Of course, it’s hard to imagine that someone like him won’t continue to have musical ideas that he’ll want to share. But the touring and album production I’m sure could get onerous, particularly for someone in his mid-70s. And from the article, it sounds like he’s got some soul-searching he’s ready to do with time off and the pressure relieved.
Meanwhile, he offered these thoughts on songwriting, which strongly resonated with me based on my experiences writing songs (minus the comparably huge hits that Simon has scored since the 1960s):
“I was 21, maybe 22, when I wrote ‘The Sound of Silence,’ which seems to me like quite a big jump from where I was before that,” he said. “And why or where, I have no idea. I thought the same thing when I wrote ‘Bridge Over Troubled Water’ —whoa, that song is better than what I’ve been doing. Different chords and something special about it. The same feeling with ‘Graceland,’ and ‘Still Crazy After All These Years.’”
The successes mystify him, he said: “All of a sudden you’re there, and you’re surprised. This happened to me at times where some line comes out, where I’m the audience and it’s real, and I have to stop, because I’m crying. I didn’t know I was going to say that, didn’t know that I felt that, didn’t know that was really true.

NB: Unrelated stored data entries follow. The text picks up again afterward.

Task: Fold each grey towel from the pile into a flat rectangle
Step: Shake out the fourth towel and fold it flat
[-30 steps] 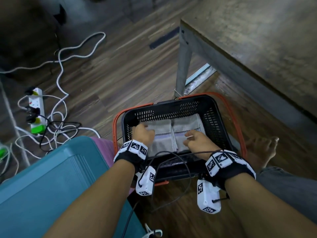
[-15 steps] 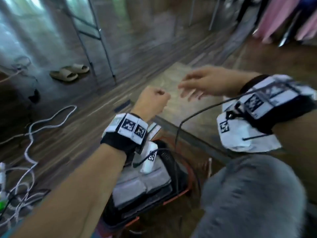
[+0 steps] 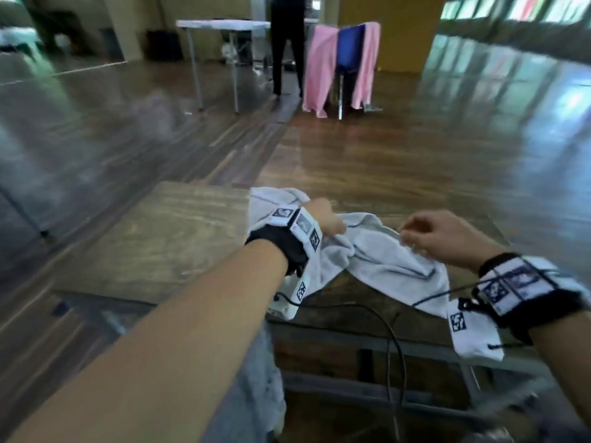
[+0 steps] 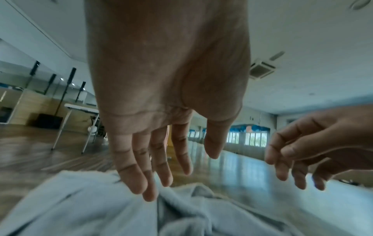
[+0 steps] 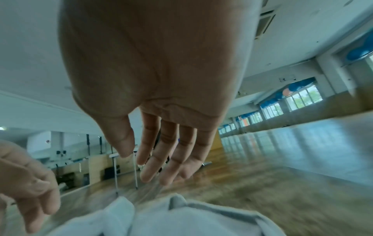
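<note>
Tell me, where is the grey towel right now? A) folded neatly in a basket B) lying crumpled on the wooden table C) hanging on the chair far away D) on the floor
B: the grey towel lies bunched and wrinkled on the wooden table, with the left hand and right hand open just above it.

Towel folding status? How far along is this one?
Early. Done: one grey towel is out on the wooden table. In hand: left hand and right hand are over it with fingers extended, neither gripping. Left: the towel is crumpled with no fold made, so it needs flattening and folding. No pile shows in these views.
</note>
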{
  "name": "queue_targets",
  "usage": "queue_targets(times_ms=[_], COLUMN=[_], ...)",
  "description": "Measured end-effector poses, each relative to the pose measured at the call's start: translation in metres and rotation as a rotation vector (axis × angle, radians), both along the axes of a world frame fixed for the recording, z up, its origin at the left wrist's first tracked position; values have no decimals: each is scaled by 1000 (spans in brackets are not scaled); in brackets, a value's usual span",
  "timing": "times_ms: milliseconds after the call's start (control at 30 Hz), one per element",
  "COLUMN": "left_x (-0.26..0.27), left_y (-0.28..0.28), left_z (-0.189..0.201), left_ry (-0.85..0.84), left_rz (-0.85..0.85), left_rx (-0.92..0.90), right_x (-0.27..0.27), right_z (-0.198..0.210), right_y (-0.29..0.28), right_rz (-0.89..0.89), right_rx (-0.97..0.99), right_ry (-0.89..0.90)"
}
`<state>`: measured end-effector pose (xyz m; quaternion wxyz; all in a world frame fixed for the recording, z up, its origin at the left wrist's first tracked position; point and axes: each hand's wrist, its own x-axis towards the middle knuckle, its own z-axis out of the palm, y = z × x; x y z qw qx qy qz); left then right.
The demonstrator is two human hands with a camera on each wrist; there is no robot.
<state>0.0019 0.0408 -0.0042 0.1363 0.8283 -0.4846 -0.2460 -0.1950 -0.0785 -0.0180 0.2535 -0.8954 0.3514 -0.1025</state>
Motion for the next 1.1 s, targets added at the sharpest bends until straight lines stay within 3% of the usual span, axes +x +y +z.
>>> queue_targets(times_ms=[133,300,467,567,667,733,867,967,1033,1100], left_x=[-18,-19,1,13,30,44,44,26,13,3], left_y=[-33,-49,-57,-57,-51,-44,-41,-49,-56,-61], left_z=[-65,-111,-113,-107,-95,-88,-92,-99,-105,-114], left_ry=[-97,-262,-226,-201,-259,-259,-391,-467,-493,-535], left_rz=[-91,-86,-47,66,239,353,437,294,81,-48], left_rx=[29,-53,-91,-187,-379,-483,-311,-233,-223,-163], right_x=[-19,-13,8,10,-7,-24,-38,-29,-19,-12], right_z=[-64,-109,-131,-125,-108,-100,-101,-104,-109,-117], right_y=[-18,-26,-33,-42,-56,-65,-64,-53,-43,-33], right_rz=[-92,15,21,-4,-128,-267,-494,-351,-156,-51], right_rx=[56,105,-49,-207,-317,-280,-318,-427,-300,-179], right_ry=[42,81,197,243,395,496,602,359,182,206])
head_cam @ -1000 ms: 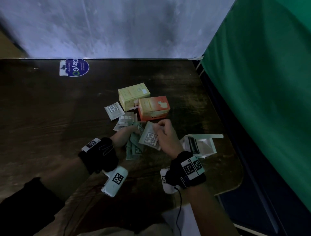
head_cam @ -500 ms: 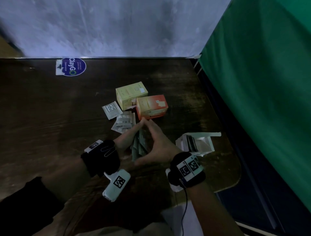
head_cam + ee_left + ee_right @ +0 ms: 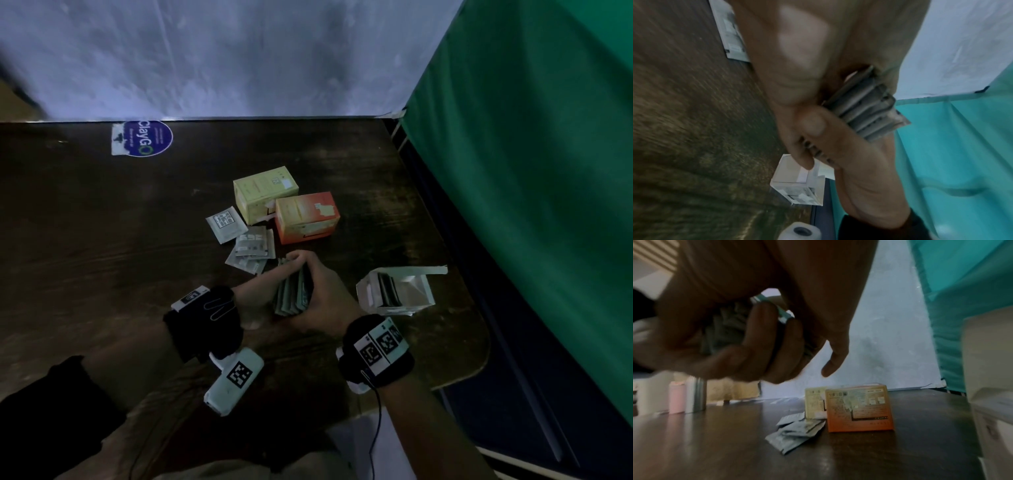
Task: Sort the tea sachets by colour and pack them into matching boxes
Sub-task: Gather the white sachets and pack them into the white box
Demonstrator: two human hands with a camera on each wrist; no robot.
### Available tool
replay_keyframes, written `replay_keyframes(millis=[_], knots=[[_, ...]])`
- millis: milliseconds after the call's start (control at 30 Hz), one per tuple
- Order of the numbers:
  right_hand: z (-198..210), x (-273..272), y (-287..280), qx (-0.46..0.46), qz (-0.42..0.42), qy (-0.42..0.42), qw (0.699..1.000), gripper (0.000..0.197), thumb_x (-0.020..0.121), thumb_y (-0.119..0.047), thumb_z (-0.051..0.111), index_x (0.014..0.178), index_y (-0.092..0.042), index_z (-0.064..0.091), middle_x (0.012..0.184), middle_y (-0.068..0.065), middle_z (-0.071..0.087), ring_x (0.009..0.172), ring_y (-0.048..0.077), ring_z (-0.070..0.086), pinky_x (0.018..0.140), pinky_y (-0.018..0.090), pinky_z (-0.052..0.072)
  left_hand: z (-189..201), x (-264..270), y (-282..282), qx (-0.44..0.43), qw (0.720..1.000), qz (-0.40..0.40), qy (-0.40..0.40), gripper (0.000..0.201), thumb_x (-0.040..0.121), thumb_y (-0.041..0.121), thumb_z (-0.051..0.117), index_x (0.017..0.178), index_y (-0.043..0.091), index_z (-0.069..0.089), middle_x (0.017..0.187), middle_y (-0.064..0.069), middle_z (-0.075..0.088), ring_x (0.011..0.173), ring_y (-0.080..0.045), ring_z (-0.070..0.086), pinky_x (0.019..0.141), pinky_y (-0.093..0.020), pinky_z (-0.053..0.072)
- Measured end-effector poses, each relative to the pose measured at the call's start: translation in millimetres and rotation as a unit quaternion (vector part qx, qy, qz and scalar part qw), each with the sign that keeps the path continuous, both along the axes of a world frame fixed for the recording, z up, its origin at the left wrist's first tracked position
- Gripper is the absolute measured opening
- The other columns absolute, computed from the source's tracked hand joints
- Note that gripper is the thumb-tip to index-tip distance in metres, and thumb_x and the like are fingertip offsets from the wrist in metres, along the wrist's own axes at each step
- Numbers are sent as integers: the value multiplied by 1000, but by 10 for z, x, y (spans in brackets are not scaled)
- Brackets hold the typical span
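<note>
Both hands grip one stack (image 3: 294, 294) of thin, flat green sachets above the table (image 3: 102, 257): left hand (image 3: 255, 298) w/ fingers wrapped behind, right hand (image 3: 323, 301) w/ thumb and fingers curled round it. Just beyond lie approx. 4 crinkly grey sachets (image 3: 251, 248). Three cardboard boxes: yellow box (image 3: 263, 193), orange box (image 3: 306, 217), white box (image 3: 397, 291) w/ flap open, at right.

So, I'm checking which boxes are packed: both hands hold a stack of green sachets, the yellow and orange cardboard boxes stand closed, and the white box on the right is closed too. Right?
Not quite. The white cardboard box is open, its flap raised and sachets standing inside, as the head view shows. The rest holds: the left hand and right hand hold the stack of green sachets, and the yellow cardboard box and orange cardboard box stand closed.
</note>
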State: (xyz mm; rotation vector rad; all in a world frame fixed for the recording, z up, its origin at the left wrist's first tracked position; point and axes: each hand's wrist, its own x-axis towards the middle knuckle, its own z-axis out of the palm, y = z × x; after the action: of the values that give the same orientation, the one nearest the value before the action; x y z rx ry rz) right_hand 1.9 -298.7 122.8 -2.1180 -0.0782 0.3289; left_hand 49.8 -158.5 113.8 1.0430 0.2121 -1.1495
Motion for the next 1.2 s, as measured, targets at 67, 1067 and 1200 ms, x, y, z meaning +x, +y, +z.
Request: replay_keyframes(millis=[67, 1067, 1200], knots=[[-35, -27, 4, -8, 3, -8, 1000, 91, 57, -27, 88, 130, -33, 35, 126, -7, 54, 116, 8, 54, 98, 37, 50, 14, -13, -28, 10, 1000, 6, 3, 36, 88, 44, 47, 96, 12, 61, 79, -6, 70, 70, -17, 69, 62, -28, 54], [-252, -783, -1265, -42, -527, -61, 846, 41, 89, -12, 62, 124, -19, 42, 118, 6, 55, 106, 21, 57, 85, 32, 49, -355, -120, -1511, 215, 277, -482, -803, 73, 91, 31, 51, 150, 18, 10, 158, -7, 13, 146, -26, 7, 116, -46, 3], [-201, -586, -1301, -149, -417, -8, 897, 45, 91, -12, 60, 130, -11, 38, 121, 15, 58, 107, 30, 59, 80, 32, 49, -491, -104, -1563, 235, 240, -468, -818, 58, 94, 25, 46, 146, 14, 23, 154, -8, 24, 144, -27, 13, 116, -47, 10]])
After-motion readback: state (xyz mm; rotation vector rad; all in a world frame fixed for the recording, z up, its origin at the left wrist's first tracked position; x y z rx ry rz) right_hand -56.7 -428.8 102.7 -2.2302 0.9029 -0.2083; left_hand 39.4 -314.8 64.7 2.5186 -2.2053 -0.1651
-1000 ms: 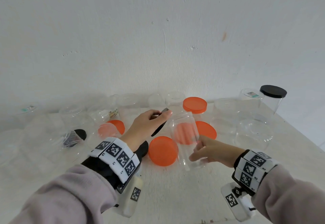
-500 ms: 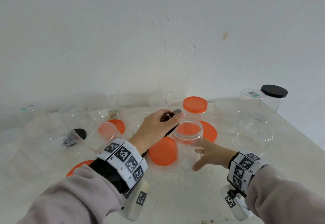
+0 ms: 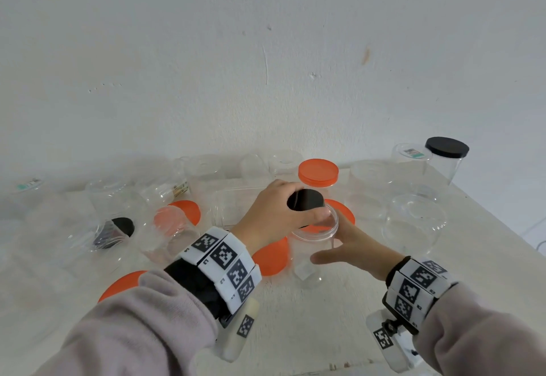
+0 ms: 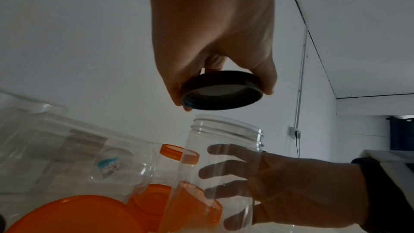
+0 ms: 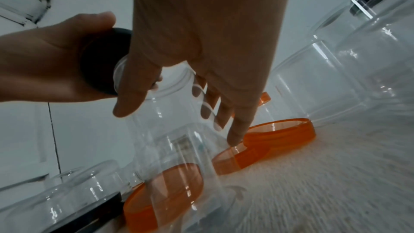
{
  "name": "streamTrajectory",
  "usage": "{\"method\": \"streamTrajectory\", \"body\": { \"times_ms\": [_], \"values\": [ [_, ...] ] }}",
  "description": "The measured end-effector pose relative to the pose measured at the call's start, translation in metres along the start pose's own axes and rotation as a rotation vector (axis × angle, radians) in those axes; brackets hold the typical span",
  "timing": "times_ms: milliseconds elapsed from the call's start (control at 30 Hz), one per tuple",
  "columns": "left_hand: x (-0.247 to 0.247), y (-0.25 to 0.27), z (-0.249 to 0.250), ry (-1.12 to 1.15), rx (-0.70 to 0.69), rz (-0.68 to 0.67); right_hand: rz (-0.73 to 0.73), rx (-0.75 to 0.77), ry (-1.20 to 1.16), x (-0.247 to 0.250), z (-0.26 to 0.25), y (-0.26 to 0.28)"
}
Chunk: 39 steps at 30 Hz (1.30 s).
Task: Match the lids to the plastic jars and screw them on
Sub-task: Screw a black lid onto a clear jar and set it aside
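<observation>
A black lid (image 3: 308, 198) is gripped by its rim in my left hand (image 3: 298, 207). It hangs just above the open mouth of an upright clear jar (image 3: 304, 269), not touching it. In the left wrist view the lid (image 4: 221, 91) shows its threaded underside a short gap over the jar's threaded neck (image 4: 224, 127). My right hand (image 3: 336, 242) holds the jar's body on the table, thumb in front and fingers behind. The right wrist view shows those fingers (image 5: 233, 130) through the clear wall of the jar (image 5: 170, 130).
An orange-lidded jar (image 3: 318, 173) stands just behind. Loose orange lids (image 3: 271, 257) lie round the jar's base. Several empty clear jars crowd the back and both sides. A black-lidded jar (image 3: 446, 148) stands far right near the table edge (image 3: 487, 213).
My left hand has carried the black lid rightward over the jar mouth. The jar went from tilted to upright, and my right hand now holds its side.
</observation>
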<state>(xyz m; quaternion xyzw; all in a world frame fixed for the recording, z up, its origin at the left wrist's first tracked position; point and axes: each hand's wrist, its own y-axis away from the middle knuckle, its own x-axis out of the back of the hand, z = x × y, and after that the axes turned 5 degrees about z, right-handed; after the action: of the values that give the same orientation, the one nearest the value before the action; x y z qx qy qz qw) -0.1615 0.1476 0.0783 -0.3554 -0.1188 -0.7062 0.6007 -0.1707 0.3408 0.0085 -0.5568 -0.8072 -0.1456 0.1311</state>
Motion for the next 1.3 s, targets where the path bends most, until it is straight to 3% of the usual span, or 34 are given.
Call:
{"method": "streamTrajectory", "body": {
  "times_ms": [300, 733, 933, 1067, 1167, 1300],
  "values": [
    [-0.026, -0.007, 0.003, -0.158, -0.061, -0.072, 0.005, 0.057, 0.009, -0.001, 0.002, 0.002],
    [-0.028, -0.011, -0.005, -0.164, -0.021, -0.112, -0.007, 0.024, 0.062, 0.001, 0.002, 0.003],
    [-0.009, 0.000, -0.028, 0.119, 0.102, -0.095, -0.054, -0.008, 0.088, 0.029, -0.018, 0.009],
    [-0.013, 0.013, -0.042, 0.298, 0.195, -0.183, -0.014, 0.076, 0.152, 0.042, -0.050, 0.007],
    [-0.025, 0.017, -0.046, 0.402, 0.202, -0.206, -0.041, 0.126, 0.323, 0.037, -0.075, -0.001],
    [-0.039, 0.016, -0.051, 0.417, 0.223, -0.139, -0.148, 0.136, 0.632, 0.025, -0.097, -0.011]
  ]
}}
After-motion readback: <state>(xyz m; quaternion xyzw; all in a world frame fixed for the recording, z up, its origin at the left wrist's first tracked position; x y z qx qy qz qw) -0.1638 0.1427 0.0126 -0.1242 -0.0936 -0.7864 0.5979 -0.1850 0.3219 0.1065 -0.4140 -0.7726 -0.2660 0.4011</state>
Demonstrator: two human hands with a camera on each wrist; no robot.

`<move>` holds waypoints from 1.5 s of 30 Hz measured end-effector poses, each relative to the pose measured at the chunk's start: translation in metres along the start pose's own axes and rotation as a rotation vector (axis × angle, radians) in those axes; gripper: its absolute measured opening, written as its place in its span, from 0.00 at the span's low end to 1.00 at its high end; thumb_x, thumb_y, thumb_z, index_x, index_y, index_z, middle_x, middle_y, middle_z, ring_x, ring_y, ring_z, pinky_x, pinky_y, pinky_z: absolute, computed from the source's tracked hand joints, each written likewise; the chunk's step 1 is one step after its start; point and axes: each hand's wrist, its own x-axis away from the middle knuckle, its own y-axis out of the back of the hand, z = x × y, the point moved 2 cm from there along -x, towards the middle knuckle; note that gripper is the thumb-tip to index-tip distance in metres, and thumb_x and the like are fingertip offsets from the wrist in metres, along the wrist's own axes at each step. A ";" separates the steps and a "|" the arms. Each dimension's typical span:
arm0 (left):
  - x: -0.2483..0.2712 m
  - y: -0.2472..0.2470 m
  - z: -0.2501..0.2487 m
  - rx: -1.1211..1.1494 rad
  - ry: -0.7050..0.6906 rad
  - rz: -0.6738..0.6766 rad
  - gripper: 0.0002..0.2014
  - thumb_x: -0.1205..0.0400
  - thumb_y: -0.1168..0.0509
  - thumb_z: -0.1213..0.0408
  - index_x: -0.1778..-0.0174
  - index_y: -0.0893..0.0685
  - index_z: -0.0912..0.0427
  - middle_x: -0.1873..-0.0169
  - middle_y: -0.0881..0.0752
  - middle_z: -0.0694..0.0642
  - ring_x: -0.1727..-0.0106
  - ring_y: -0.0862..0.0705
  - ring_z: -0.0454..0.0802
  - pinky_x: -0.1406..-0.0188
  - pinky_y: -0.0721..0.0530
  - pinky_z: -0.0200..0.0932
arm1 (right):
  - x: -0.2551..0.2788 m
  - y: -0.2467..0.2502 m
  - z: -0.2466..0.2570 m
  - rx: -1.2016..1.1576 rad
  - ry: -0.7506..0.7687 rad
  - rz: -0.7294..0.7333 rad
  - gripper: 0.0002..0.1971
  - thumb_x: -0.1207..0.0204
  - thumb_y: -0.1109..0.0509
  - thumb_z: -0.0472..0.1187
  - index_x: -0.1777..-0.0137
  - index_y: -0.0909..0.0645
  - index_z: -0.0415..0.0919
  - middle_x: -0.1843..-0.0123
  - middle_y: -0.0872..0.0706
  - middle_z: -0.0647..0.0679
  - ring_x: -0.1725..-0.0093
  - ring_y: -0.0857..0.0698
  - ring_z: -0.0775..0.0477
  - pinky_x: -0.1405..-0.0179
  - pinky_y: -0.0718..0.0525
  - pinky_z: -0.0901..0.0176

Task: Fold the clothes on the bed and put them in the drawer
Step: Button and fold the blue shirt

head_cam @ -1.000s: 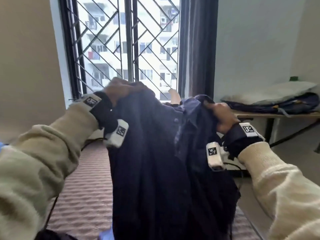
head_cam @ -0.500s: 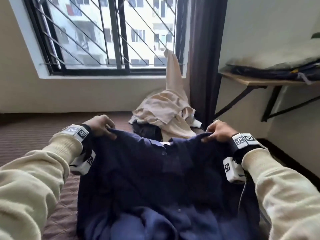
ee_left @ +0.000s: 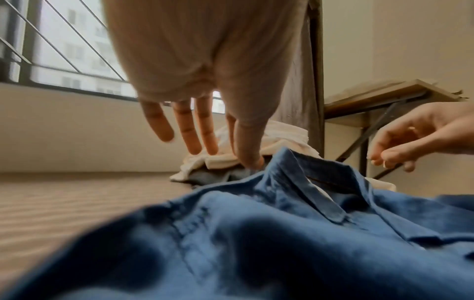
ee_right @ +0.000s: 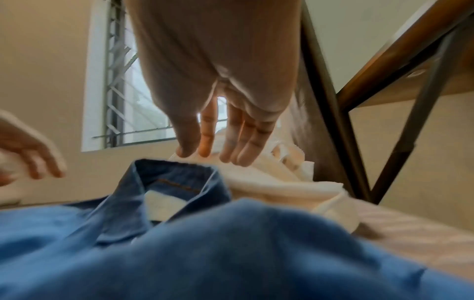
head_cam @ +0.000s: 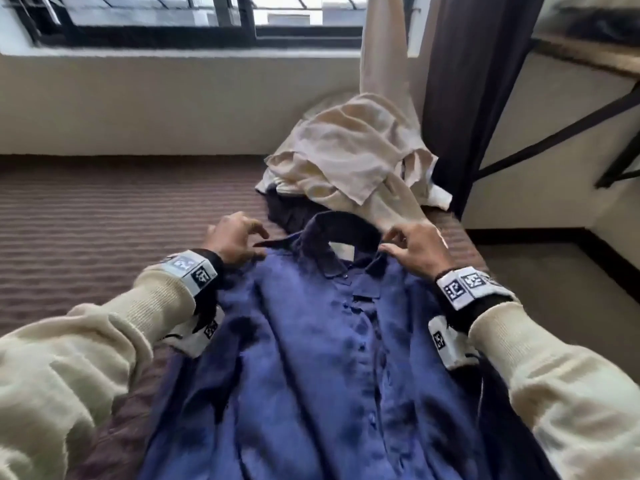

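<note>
The blue button-up shirt (head_cam: 322, 358) lay front-up on the bed (head_cam: 86, 230), its hem cut off below. Left hand (head_cam: 232, 241) and right hand (head_cam: 417, 251) hovered at its shoulders, fingers released, holding nothing.

No readable txt; wrist bands (head_cam: 188, 271) carry black/white marker codes, shirt neck label (head_cam: 341, 251) blank.
</note>
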 end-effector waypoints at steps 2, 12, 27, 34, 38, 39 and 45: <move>-0.005 -0.020 -0.022 0.110 -0.152 0.055 0.18 0.29 0.22 0.60 0.44 0.11 0.59 0.49 0.16 0.64 0.44 0.18 0.61 0.50 0.28 0.38 | -0.005 -0.023 0.004 -0.029 -0.045 0.032 0.18 0.28 0.22 0.51 0.52 0.14 0.34 0.54 0.11 0.35 0.50 0.14 0.35 0.51 0.24 0.51; -0.019 -0.085 -0.059 0.100 -0.200 0.240 0.39 0.25 0.25 0.58 0.19 0.36 0.39 0.39 0.26 0.66 0.34 0.26 0.63 0.33 0.29 0.44 | -0.035 -0.050 0.005 -0.467 -0.377 0.044 0.16 0.26 0.34 0.28 0.46 0.34 0.43 0.63 0.19 0.35 0.87 0.22 0.48 0.91 0.25 0.59; 0.039 -0.065 -0.008 0.458 -0.031 0.047 0.34 0.24 0.25 0.65 0.21 0.28 0.56 0.32 0.20 0.60 0.31 0.21 0.54 0.33 0.25 0.42 | 0.030 -0.057 -0.001 -0.600 -0.326 0.112 0.11 0.21 0.35 0.29 0.42 0.23 0.42 0.68 0.20 0.45 0.68 0.19 0.43 0.64 0.17 0.46; 0.149 -0.077 0.074 0.564 0.506 -0.183 0.37 0.34 0.24 0.45 0.33 0.19 0.63 0.43 0.13 0.67 0.40 0.15 0.62 0.37 0.18 0.58 | 0.134 -0.023 -0.005 -0.362 -0.203 0.132 0.10 0.24 0.29 0.33 0.60 0.15 0.49 0.59 0.10 0.43 0.57 0.14 0.45 0.53 0.20 0.53; 0.192 -0.080 0.088 0.391 0.626 -0.078 0.29 0.30 0.24 0.45 0.44 0.16 0.65 0.47 0.14 0.69 0.41 0.17 0.66 0.43 0.19 0.54 | 0.181 -0.024 0.024 -0.042 -0.097 0.089 0.05 0.27 0.28 0.40 0.57 0.11 0.48 0.52 0.13 0.40 0.43 0.19 0.35 0.42 0.32 0.53; 0.198 -0.075 0.086 0.396 0.649 -0.049 0.25 0.29 0.23 0.46 0.50 0.16 0.65 0.51 0.13 0.69 0.43 0.16 0.67 0.50 0.19 0.51 | 0.189 -0.021 0.033 -0.046 -0.111 0.079 0.05 0.28 0.29 0.43 0.56 0.11 0.49 0.51 0.14 0.39 0.42 0.20 0.34 0.41 0.32 0.52; 0.231 -0.055 0.063 0.575 0.632 0.301 0.12 0.23 0.25 0.62 0.62 0.17 0.67 0.79 0.18 0.54 0.77 0.22 0.51 0.77 0.25 0.38 | 0.251 -0.023 0.077 -0.091 -0.193 0.379 0.13 0.24 0.27 0.45 0.49 0.14 0.34 0.51 0.11 0.33 0.48 0.13 0.36 0.48 0.18 0.49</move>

I have to stop and catch my breath.”
He paused, then added, “It doesn’t happen too often.”
At a basic level, you could simply describe what he experiences as “inspiration” or “being inspired.” But it’s always a mysterious, almost out-of-body experience that he captures really well here.
Regardless of his future plans, I’m deeply appreciative of the legacy of songs he’s created over the last half century. They’ve certainly enriched my life and helped raise the musical standards for artists everywhere.